Thursday, January 19, 2012

What Huppenthal said...

[Note: A chronological list of links to AICL's coverage of the shut-down of the Mexican American Studies Department at Tucson Unified School District is here. Information about the national Mexican American Studies Teach-in is here. The best source for daily updates out of Tucson is blogger David Abie Morales at Three Sonorans.]

On January 18, 2012, the guest on Michel Martin's NPR "Tell Me More" program was Superintendent of Public Instruction in Arizona, John Huppenthal.

Democracy Now had him on its program, too, but they also had Richard Martinez on the program. Martinez is the lawyer for the teachers and students in Tucson.

On both programs, Huppenthal said pretty much the same things. As you might guess, he was pushed harder by Richard Martinez than he was by Michel Martin.

I wish that we (the public) had access to those lesson plans Huppenthal says teach students to resent white people.

And, I wish Huppenthal would provide his analysis of student performance. In their report, the auditors he hired to examine the Mexican American Studies (MAS) program included evidence that shows that students in the program outperformed students who were not in the program. (Note: Students in the classes reflect the demographics of the school district, which means students in the classes are Mexican American, white, American Indian....). Huppenthal rejected the findings of that audit. He did his own analysis. I want to see what he did!

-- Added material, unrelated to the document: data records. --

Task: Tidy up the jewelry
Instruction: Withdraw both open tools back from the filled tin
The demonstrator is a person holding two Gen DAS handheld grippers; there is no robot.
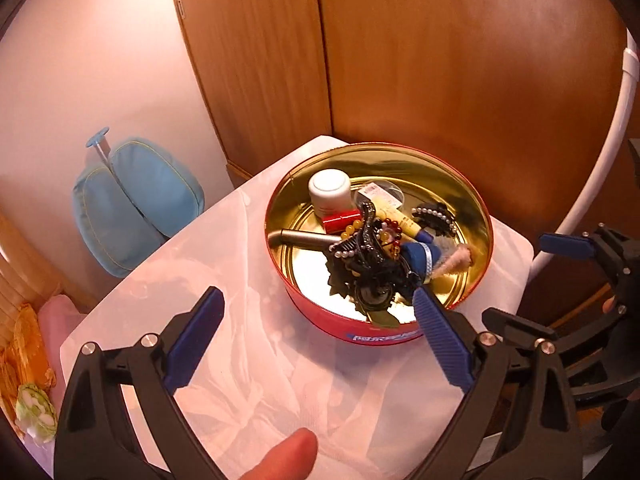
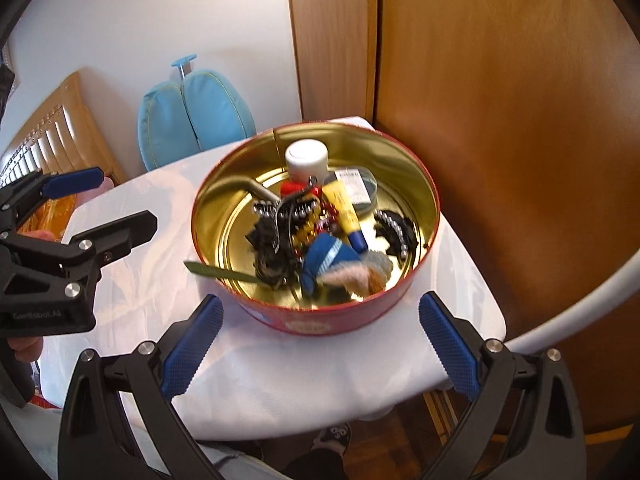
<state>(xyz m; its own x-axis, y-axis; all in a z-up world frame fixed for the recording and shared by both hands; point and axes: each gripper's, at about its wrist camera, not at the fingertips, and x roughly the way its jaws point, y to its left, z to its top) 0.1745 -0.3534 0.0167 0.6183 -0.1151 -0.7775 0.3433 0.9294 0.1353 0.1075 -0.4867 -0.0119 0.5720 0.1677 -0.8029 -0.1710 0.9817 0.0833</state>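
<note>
Both grippers, left gripper (image 1: 318, 304) and right gripper (image 2: 320, 312), are gaping empty near the tin (image 1: 472, 208), risking snagging the tangled jewelry (image 1: 372, 256) at centre frame.

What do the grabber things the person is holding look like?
Both look alike. The left gripper and right gripper have chunky black plastic frames with round silver bolts. Their fingers wear bumpy blue pads. One body carries small faint lettering.

Clothed table (image 2: 280, 380) (red tin (image 2: 320, 320) atop)
</note>
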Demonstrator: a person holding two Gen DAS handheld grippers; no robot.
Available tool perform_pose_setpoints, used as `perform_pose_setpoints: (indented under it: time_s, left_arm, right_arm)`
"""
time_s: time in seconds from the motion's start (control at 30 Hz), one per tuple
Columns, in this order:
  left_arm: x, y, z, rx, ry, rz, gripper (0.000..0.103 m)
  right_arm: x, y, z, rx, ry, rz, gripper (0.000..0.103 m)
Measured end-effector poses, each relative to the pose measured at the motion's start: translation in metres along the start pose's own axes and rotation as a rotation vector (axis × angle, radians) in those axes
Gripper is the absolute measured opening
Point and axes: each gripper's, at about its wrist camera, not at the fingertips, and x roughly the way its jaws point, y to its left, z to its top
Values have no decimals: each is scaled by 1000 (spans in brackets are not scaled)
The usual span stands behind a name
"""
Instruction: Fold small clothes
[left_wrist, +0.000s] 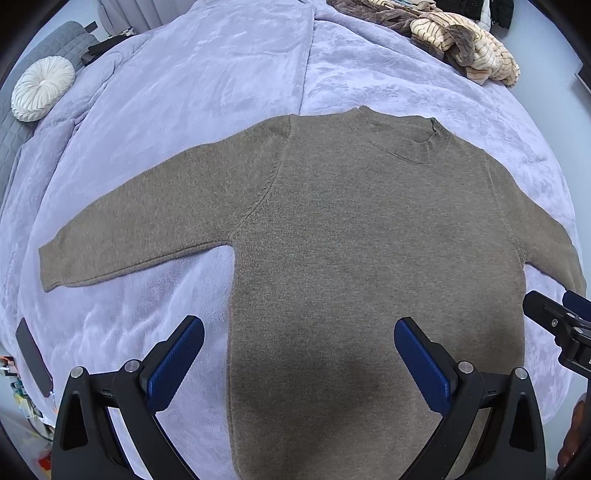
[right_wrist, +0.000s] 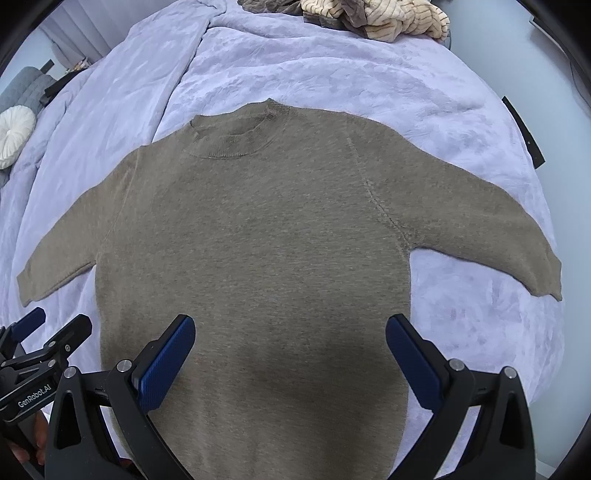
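Observation:
A small brown knit sweater (left_wrist: 351, 236) lies flat and face up on a lilac plush blanket (left_wrist: 207, 85), sleeves spread to both sides, collar at the far end. It also shows in the right wrist view (right_wrist: 258, 236). My left gripper (left_wrist: 299, 354) is open and empty, hovering above the sweater's lower left part. My right gripper (right_wrist: 290, 350) is open and empty above the sweater's lower middle. The right gripper also shows at the right edge of the left wrist view (left_wrist: 554, 314), and the left gripper at the left edge of the right wrist view (right_wrist: 48, 332).
A pile of beige striped and brown clothes (left_wrist: 461, 40) lies at the far end of the bed, also in the right wrist view (right_wrist: 373, 18). A round white cushion (left_wrist: 42, 88) sits far left. A dark phone (left_wrist: 33, 356) lies near the left edge.

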Motion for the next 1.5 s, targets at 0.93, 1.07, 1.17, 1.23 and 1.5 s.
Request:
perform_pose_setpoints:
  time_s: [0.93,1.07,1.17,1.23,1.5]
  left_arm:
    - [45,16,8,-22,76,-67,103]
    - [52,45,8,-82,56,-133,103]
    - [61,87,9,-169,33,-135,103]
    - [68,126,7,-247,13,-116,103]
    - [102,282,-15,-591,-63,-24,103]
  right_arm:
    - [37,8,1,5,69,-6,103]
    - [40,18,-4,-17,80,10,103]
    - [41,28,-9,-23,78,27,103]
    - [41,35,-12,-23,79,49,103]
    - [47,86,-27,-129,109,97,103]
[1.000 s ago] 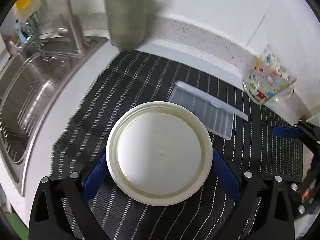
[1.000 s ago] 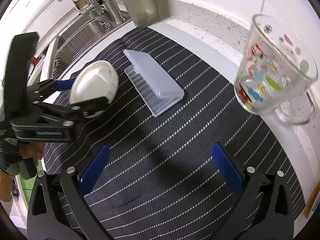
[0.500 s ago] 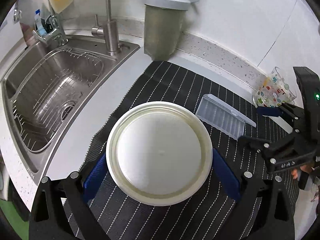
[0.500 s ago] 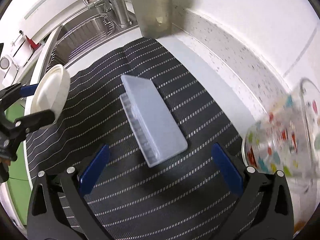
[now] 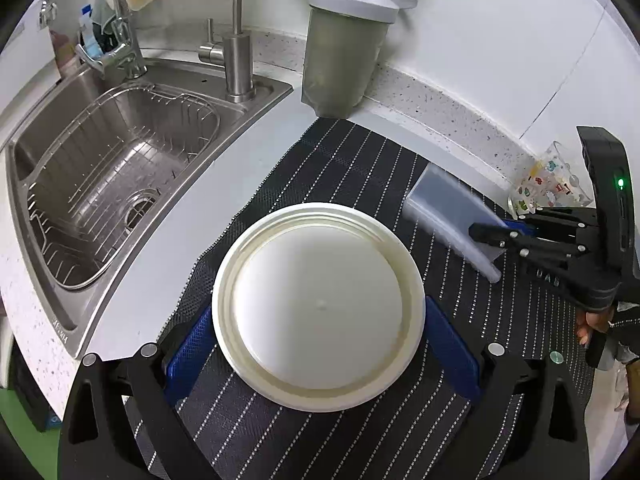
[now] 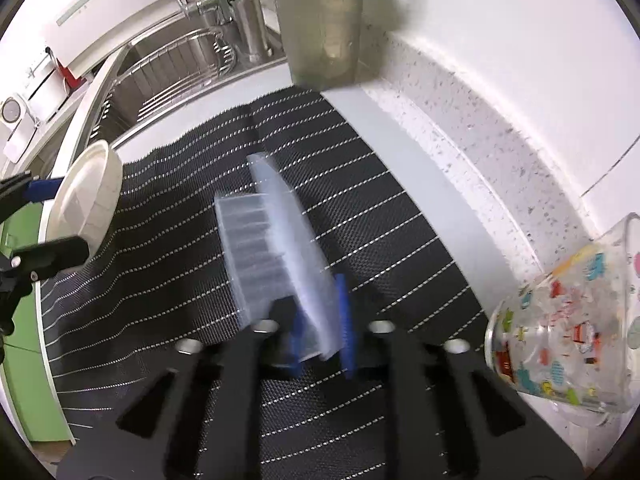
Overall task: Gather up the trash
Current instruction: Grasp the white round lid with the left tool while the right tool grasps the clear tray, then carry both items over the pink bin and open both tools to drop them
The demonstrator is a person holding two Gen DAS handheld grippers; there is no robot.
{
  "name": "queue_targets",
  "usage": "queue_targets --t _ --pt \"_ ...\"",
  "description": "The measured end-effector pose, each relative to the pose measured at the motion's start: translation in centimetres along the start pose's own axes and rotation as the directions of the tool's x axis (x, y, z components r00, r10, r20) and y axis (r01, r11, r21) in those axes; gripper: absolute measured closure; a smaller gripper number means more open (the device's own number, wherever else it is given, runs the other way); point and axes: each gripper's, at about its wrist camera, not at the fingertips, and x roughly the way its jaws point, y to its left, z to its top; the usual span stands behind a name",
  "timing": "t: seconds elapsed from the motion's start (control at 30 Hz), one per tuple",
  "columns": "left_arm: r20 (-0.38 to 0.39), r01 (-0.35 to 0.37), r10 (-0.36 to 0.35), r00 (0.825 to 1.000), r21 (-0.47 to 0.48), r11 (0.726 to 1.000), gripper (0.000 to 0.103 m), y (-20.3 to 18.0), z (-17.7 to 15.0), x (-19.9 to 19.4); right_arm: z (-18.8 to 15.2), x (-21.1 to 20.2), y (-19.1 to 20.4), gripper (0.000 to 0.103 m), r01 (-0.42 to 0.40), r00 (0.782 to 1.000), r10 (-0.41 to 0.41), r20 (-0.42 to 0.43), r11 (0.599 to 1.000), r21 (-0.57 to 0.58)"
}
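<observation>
Over by the wall, the steel sink (image 5: 100, 168) takes up the left end of the tabletop (image 5: 208, 208), with a striped black mat (image 5: 360, 168) spread beside it. A grey shaker bottle (image 5: 344, 48) stands at the mat's far edge. The left claw (image 5: 320, 344) pinches a round white plastic lid (image 5: 318, 306) flat between its blue pads, held above the mat. The right claw (image 6: 322, 336) is pressed onto one end of a clear plastic case (image 6: 272, 248), which tilts up off the mat. A patterned glass mug (image 6: 568, 320) sits just right of it.
</observation>
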Motion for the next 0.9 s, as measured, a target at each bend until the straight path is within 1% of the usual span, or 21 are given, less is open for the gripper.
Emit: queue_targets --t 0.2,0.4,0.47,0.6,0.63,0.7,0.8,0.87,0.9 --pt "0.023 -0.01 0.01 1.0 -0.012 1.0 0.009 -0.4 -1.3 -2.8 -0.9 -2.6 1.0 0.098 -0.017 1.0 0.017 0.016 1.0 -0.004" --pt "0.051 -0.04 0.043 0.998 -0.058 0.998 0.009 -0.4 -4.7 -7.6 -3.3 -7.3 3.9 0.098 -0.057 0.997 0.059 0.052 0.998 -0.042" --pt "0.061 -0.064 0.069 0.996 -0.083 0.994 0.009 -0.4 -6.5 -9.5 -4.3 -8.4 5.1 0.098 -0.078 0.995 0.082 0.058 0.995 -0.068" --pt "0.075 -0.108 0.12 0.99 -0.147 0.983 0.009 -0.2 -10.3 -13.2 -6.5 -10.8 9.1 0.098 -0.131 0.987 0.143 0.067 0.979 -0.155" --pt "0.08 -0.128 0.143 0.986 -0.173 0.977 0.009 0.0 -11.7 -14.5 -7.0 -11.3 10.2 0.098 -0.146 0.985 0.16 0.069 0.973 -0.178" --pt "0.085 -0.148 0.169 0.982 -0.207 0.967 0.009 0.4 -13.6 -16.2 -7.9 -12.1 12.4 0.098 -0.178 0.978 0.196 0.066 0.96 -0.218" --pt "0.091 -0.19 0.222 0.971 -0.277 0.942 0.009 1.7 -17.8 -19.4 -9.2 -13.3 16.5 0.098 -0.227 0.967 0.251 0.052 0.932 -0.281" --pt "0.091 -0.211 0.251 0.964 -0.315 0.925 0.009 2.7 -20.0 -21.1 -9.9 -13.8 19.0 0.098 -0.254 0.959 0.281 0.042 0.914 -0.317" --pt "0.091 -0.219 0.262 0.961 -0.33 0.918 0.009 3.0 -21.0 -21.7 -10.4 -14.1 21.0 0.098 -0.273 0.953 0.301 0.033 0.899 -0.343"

Huppenthal apparently believes the auditors didn't know how to do their job in analyzing student performance. He said they were comparing oranges to apples, and that in his analysis he compared apples to apples. I want to see his analysis.

Huppenthal then goes on to say that students in Tucson Unified School District (not clear if it is the MAS program or the entire school) were not performing as well as students in other districts. That, he says is another of the reasons he had to shut down the MAS program. That seems to me like HE is comparing apples to oranges!  Is he comparing, for example, a district with a lower SES to one with a higher SES? If so, that's not fair.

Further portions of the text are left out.